Quincy is a memory forensic tool that detects Host-Based Code Injection Attacks (HBCIAs) in memory dumps. This is the prototpye implementation of Quincy referenced in the paper "Quincy: Detecting Host-Based Code Injection Attacks in Memory Dumps" published at DIMVA 2017. Its detection is based on various features that are extracted from a memory dump with the help of the Volatility framework and it employs tree-based machine learning algorithms (CART, RandomForest, ExtraTrees, AdaBoost, GradientBoosting; all included in scikit-learn) for decision making.

Why Quincy?

There are several reasons why you might want to give Quincy a try:

  • First open source machine learning approach to detect HBCIAs in memory dumps
  • Integration of other approaches (malfind, hollowfind) to compare results
  • Integration of VirusTotal to quickly scan suspicious memory areas
  • Prefiltering of known memory areas (based on clean base image) to improve scanning performance
  • Easily extendable (see Extending Quincy)

Forks are welcomed!

Forks and comments are welcome! They will help to improve Quincy. In order to be maintainable, future commits will only focus on the latest Windows version, i.e. Windows 10.

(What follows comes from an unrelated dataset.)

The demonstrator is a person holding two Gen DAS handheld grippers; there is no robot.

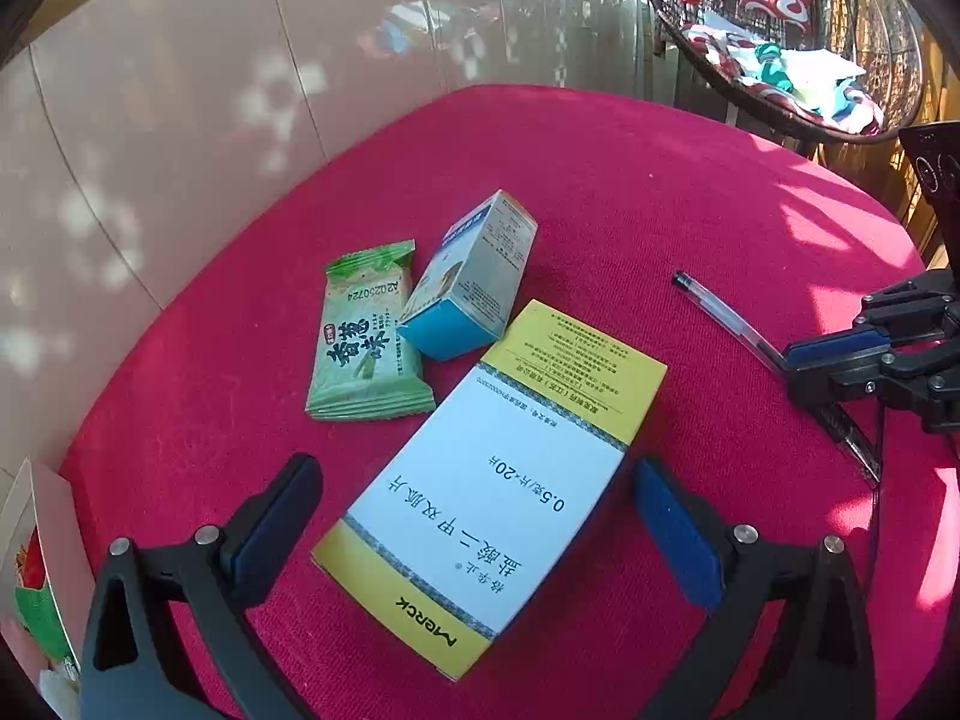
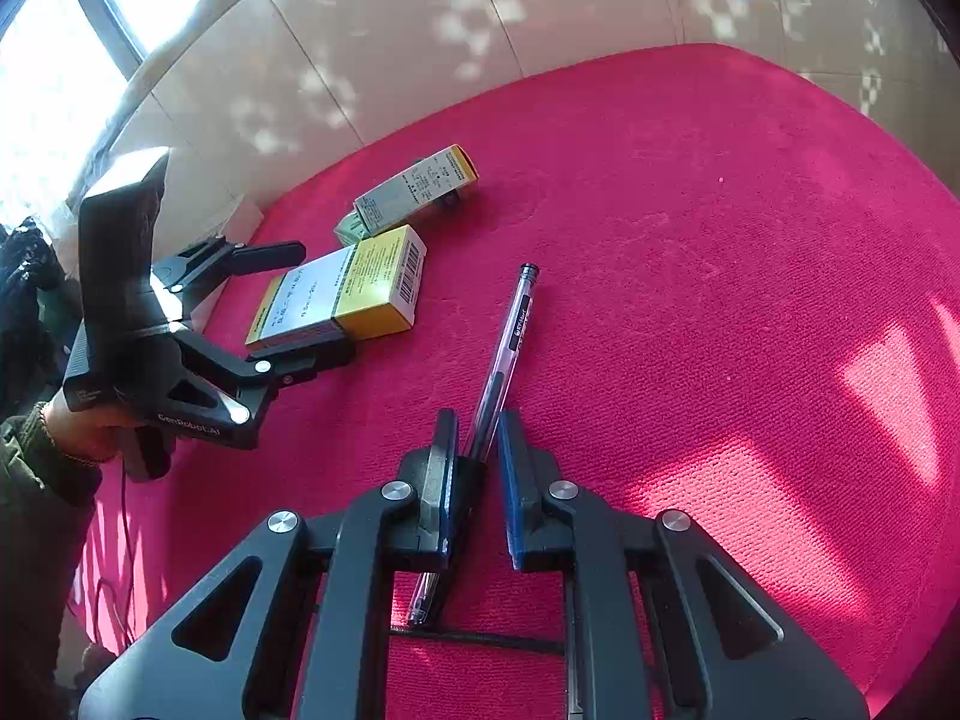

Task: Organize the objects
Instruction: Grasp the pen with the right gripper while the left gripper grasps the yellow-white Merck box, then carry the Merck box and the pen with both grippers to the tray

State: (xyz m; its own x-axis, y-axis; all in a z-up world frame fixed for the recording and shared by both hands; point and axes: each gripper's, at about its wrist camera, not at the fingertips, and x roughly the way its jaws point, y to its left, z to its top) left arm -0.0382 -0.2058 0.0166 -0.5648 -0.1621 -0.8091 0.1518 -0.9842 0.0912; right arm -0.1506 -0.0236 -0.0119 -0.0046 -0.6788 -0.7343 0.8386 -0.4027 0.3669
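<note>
A white and yellow medicine box (image 1: 540, 396) lies flat on the red cushion (image 1: 660, 180). My left gripper (image 1: 474, 474) stands open astride its near half, pads clear of both sides; the right wrist view shows that gripper (image 2: 312, 303) and box (image 2: 360, 282) the same way. Past the box lie a blue and white carton (image 1: 474, 282) and a green snack packet (image 1: 366, 342). A clear pen (image 2: 510, 336) with a black cap lies to the right. My right gripper (image 2: 478, 423) is shut on the pen's lower shaft, also seen in the left wrist view (image 1: 792, 369).
Beige tiles (image 1: 180, 120) surround the cushion's edge. A wicker basket chair (image 1: 780, 60) heaped with cloths stands at the far right. A white card (image 1: 42, 540) leans at the cushion's left edge. A person's hand (image 2: 90, 420) holds the left gripper, with a thin cable (image 2: 120, 570) below.
</note>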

Please note that this is a prototype implementation and not intented to be a super stable production system. The precomputed machine learning models may not work perfectly with your analysis VM. However, they are shipped with Quincy to lower the entry boundary. The best way to obtain near-optimal results is to create your own model based on your analysis environment. See the tools QuincyDataExtraction and QuincyLearn.

Installation

Dependencies

General

Please install the following tools:

Newer version may also work.

Python

For Python independencies use pip:

pip install -r requirements.txt

Please note: for Windows 10 memory dumps, you might have to install volatility from the repository and patch it!

Quincy

Quincy runs without any special installation. However, you have to ensure several things before first usage.

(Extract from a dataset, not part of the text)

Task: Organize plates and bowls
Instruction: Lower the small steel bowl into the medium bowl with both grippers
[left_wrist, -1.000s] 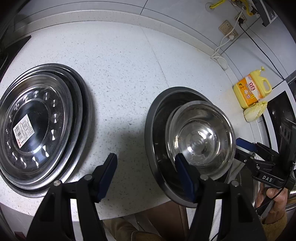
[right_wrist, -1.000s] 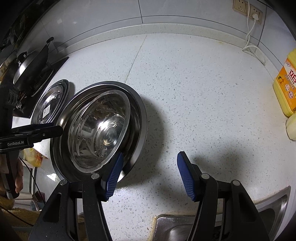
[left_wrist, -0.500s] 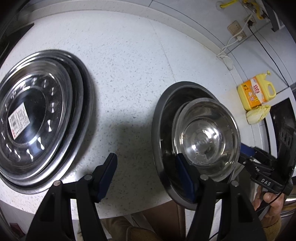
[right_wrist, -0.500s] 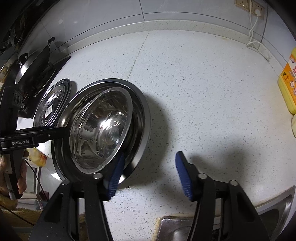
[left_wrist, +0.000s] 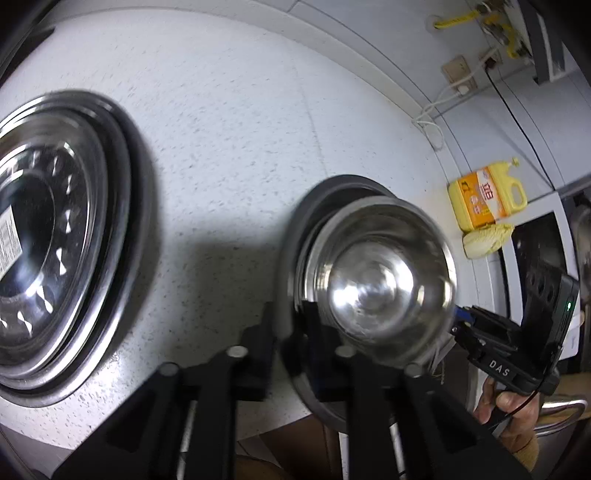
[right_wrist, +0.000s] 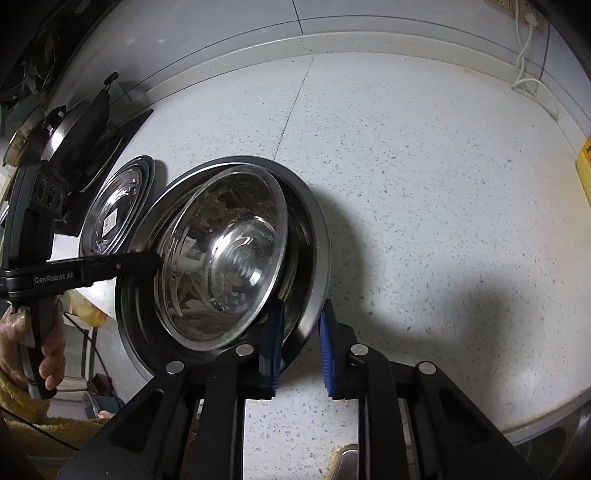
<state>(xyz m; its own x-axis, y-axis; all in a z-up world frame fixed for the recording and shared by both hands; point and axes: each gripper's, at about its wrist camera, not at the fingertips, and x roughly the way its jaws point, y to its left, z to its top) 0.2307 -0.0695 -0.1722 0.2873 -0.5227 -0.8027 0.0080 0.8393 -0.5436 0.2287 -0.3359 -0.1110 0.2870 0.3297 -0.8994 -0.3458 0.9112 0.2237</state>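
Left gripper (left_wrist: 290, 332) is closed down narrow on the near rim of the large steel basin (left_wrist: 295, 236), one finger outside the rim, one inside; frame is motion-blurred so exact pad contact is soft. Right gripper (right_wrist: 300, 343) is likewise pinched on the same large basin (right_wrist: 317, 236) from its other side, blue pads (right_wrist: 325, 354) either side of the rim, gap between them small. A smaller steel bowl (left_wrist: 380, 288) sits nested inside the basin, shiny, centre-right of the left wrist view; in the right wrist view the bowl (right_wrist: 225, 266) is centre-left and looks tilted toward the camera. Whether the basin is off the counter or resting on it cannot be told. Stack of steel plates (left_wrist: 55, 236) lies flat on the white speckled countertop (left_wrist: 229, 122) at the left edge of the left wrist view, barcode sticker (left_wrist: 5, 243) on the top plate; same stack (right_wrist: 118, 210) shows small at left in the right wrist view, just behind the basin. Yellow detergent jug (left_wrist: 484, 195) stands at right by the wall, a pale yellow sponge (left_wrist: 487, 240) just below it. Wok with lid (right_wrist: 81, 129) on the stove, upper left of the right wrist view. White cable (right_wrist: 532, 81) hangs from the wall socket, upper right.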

If you would like to create your own Quincy models, then you need to setup virtual machines (VMs). Install at least one Windows VM with VirtualBox, e.g. XP, 7,8 or 10. Configure and harden VM as needed. Copy sample executer script code/dump_generation/util/autoexec.bat to the VM and execute it as Administrator. Take a snapshot of the VM. Quincy will utilize this snapshot as clean base to start samples.

Finally, Copy QuincyConfig.py.example to QuincyConfig.py and change values such as VM names and API keys to your needs.

cp -v ./code/QuincyConfig.py.example ./code/QuincyConfig.py

Now you are ready to use Quincy.

Usage

Model Creation

Quincy has several scripts in order to create models based on new data. However, it already comes with a set of pre-learnt models and users may use them for their first tests. The workflow of learning a new model with Quincy is quite simple. First, memory dumps of malicious and benign programs have to be generated and the features have to be extracted from them (QuincyDataExtraction.py). Then, this data can be used for learning and optimizing (tree-based) models (QuincyLearn.py). Later, memory dumps can be scanned with these models (QuincyScan.py, see next Section).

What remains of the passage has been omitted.